**Your goal**
Copy out each line below exactly as it appears.

■ ■ ■

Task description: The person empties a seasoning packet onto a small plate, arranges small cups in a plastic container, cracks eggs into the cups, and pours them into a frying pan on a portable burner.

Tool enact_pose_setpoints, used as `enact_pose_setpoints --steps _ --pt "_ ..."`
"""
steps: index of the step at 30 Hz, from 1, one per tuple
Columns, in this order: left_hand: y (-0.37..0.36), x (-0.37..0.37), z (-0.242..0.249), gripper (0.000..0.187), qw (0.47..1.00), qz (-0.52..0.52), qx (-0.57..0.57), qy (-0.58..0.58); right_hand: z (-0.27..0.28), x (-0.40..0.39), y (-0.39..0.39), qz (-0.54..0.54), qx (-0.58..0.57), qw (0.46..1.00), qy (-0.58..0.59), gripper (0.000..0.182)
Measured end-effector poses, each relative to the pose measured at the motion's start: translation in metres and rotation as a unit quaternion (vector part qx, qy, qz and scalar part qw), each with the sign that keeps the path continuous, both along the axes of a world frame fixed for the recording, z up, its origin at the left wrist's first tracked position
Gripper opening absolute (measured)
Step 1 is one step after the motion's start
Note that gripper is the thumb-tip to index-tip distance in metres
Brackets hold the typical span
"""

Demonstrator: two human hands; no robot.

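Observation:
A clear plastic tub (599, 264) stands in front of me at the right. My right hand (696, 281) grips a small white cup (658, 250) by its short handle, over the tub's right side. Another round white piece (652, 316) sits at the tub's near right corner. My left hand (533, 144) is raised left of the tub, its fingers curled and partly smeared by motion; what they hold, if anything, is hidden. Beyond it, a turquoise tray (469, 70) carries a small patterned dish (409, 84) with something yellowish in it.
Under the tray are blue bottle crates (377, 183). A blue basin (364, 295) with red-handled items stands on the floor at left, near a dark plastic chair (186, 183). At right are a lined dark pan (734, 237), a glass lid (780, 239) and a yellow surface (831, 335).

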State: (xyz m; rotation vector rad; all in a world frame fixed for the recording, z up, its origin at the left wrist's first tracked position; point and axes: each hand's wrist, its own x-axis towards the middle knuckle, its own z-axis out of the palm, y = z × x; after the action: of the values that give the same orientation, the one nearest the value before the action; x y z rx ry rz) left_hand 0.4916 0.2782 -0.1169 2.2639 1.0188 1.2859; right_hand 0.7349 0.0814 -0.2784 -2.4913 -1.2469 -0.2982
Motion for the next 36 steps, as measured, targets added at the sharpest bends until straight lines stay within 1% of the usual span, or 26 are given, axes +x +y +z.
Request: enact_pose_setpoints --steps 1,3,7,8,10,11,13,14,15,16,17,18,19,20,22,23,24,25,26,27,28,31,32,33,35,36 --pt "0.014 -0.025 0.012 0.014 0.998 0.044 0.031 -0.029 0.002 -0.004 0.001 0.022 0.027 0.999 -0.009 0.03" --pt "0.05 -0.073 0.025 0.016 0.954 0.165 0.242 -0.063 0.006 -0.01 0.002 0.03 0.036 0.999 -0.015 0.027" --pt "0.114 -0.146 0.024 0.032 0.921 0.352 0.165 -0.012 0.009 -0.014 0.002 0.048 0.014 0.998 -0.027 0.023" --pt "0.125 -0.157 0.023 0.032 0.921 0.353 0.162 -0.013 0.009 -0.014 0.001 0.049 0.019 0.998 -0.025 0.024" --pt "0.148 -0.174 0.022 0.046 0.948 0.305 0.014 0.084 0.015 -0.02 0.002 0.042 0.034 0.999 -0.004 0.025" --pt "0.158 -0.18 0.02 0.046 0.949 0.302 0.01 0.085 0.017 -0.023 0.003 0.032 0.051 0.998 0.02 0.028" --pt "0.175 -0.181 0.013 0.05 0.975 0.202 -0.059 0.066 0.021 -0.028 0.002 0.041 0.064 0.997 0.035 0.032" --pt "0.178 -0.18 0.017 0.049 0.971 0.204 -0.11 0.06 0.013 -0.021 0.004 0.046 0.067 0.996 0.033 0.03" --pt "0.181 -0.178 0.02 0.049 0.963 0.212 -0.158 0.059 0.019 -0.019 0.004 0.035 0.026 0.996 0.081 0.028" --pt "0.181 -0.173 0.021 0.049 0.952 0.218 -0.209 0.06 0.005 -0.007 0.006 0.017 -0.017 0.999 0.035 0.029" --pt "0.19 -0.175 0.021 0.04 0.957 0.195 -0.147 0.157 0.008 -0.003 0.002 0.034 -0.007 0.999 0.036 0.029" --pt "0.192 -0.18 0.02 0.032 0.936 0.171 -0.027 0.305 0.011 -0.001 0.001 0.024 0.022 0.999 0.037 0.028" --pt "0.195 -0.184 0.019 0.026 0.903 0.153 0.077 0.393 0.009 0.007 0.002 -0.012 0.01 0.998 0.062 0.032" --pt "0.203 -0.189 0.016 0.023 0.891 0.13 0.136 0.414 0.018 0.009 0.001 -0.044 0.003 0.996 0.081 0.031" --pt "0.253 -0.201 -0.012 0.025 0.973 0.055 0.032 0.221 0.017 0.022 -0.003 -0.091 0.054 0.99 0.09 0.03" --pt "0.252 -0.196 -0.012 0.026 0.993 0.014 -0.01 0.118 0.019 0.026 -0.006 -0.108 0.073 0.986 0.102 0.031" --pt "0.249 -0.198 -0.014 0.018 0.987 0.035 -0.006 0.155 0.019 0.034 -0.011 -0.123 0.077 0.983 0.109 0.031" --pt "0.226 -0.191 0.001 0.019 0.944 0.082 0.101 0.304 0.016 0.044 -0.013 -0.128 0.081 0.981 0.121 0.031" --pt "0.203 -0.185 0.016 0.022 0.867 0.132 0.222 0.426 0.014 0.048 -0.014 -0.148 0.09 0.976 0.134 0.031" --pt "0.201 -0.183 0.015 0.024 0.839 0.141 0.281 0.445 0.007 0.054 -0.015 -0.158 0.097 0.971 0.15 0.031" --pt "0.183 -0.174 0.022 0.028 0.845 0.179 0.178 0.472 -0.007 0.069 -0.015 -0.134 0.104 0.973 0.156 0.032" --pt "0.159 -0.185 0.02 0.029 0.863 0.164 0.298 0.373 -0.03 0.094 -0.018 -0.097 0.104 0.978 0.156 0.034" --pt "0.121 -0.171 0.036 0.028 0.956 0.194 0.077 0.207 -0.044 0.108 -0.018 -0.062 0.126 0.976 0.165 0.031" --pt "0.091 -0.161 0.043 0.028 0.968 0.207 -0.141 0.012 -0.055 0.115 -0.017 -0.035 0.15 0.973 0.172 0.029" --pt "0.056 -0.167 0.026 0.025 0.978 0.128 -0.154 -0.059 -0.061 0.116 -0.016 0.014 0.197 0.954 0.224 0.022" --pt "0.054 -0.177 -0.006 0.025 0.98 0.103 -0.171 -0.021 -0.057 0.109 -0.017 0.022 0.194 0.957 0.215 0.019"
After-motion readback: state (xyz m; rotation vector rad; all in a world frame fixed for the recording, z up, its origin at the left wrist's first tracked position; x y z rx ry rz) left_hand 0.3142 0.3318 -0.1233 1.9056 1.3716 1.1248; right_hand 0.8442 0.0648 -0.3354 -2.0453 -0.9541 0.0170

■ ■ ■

**Exercise output**
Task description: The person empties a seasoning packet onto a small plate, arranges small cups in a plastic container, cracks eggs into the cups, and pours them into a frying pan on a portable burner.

Tool enact_pose_setpoints, used as `enact_pose_setpoints --steps _ --pt "_ ..."`
"""
steps: index of the step at 30 Hz, from 1, one per tuple
Columns, in this order: left_hand: y (-0.37..0.36), x (-0.37..0.37), z (-0.242..0.249), gripper (0.000..0.187), qw (0.47..1.00), qz (-0.52..0.52), qx (-0.57..0.57), qy (-0.58..0.58); right_hand: z (-0.27..0.28), x (-0.40..0.39), y (-0.39..0.39), qz (-0.54..0.54), qx (-0.58..0.57), qw (0.46..1.00), qy (-0.58..0.59), gripper (0.000..0.182)
Measured end-effector poses, each relative to the pose measured at the motion's start: translation in metres and rotation as a unit quaternion (vector part qx, qy, qz and scalar part qw), each with the sign that keeps the path continuous, both along the axes of a world frame fixed for the recording, z up, its origin at the left wrist's first tracked position
Gripper opening absolute (measured)
Step 1 is one step after the motion's start
Note that gripper is the thumb-tip to index-tip distance in metres
Brackets hold the typical span
"""

Demonstrator: two human hands; no robot.

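Observation:
A clear plastic tub (599, 264) stands in front of me at the right. My right hand (696, 281) grips a small white cup (658, 250) by its short handle, over the tub's right side. Another round white piece (652, 316) sits at the tub's near right corner. My left hand (533, 144) is raised left of the tub, its fingers curled and partly smeared by motion; what they hold, if anything, is hidden. Beyond it, a turquoise tray (469, 70) carries a small patterned dish (409, 84) with something yellowish in it.
Under the tray are blue bottle crates (377, 183). A blue basin (364, 295) with red-handled items stands on the floor at left, near a dark plastic chair (186, 183). At right are a lined dark pan (734, 237), a glass lid (780, 239) and a yellow surface (831, 335).
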
State: (xyz m; rotation vector rad; all in a world frame fixed for the recording, z up, its origin at the left wrist's first tracked position; point and axes: each hand's wrist, its own x-axis towards the middle knuckle, its own z-axis out of the palm, y = z × x; after the action: of the values that give the same orientation, the one nearest the value before the action; x y z rx ry rz) left_hand 0.4916 0.2782 -0.1169 2.2639 1.0188 1.2859; right_hand 0.7349 0.0814 -0.2784 -2.4913 -1.2469 -0.2982
Motion for the next 36 steps, as measured, targets added at the sharpest bends until straight lines stay within 1% of the usual span, or 26 are given, axes +x +y +z.
Request: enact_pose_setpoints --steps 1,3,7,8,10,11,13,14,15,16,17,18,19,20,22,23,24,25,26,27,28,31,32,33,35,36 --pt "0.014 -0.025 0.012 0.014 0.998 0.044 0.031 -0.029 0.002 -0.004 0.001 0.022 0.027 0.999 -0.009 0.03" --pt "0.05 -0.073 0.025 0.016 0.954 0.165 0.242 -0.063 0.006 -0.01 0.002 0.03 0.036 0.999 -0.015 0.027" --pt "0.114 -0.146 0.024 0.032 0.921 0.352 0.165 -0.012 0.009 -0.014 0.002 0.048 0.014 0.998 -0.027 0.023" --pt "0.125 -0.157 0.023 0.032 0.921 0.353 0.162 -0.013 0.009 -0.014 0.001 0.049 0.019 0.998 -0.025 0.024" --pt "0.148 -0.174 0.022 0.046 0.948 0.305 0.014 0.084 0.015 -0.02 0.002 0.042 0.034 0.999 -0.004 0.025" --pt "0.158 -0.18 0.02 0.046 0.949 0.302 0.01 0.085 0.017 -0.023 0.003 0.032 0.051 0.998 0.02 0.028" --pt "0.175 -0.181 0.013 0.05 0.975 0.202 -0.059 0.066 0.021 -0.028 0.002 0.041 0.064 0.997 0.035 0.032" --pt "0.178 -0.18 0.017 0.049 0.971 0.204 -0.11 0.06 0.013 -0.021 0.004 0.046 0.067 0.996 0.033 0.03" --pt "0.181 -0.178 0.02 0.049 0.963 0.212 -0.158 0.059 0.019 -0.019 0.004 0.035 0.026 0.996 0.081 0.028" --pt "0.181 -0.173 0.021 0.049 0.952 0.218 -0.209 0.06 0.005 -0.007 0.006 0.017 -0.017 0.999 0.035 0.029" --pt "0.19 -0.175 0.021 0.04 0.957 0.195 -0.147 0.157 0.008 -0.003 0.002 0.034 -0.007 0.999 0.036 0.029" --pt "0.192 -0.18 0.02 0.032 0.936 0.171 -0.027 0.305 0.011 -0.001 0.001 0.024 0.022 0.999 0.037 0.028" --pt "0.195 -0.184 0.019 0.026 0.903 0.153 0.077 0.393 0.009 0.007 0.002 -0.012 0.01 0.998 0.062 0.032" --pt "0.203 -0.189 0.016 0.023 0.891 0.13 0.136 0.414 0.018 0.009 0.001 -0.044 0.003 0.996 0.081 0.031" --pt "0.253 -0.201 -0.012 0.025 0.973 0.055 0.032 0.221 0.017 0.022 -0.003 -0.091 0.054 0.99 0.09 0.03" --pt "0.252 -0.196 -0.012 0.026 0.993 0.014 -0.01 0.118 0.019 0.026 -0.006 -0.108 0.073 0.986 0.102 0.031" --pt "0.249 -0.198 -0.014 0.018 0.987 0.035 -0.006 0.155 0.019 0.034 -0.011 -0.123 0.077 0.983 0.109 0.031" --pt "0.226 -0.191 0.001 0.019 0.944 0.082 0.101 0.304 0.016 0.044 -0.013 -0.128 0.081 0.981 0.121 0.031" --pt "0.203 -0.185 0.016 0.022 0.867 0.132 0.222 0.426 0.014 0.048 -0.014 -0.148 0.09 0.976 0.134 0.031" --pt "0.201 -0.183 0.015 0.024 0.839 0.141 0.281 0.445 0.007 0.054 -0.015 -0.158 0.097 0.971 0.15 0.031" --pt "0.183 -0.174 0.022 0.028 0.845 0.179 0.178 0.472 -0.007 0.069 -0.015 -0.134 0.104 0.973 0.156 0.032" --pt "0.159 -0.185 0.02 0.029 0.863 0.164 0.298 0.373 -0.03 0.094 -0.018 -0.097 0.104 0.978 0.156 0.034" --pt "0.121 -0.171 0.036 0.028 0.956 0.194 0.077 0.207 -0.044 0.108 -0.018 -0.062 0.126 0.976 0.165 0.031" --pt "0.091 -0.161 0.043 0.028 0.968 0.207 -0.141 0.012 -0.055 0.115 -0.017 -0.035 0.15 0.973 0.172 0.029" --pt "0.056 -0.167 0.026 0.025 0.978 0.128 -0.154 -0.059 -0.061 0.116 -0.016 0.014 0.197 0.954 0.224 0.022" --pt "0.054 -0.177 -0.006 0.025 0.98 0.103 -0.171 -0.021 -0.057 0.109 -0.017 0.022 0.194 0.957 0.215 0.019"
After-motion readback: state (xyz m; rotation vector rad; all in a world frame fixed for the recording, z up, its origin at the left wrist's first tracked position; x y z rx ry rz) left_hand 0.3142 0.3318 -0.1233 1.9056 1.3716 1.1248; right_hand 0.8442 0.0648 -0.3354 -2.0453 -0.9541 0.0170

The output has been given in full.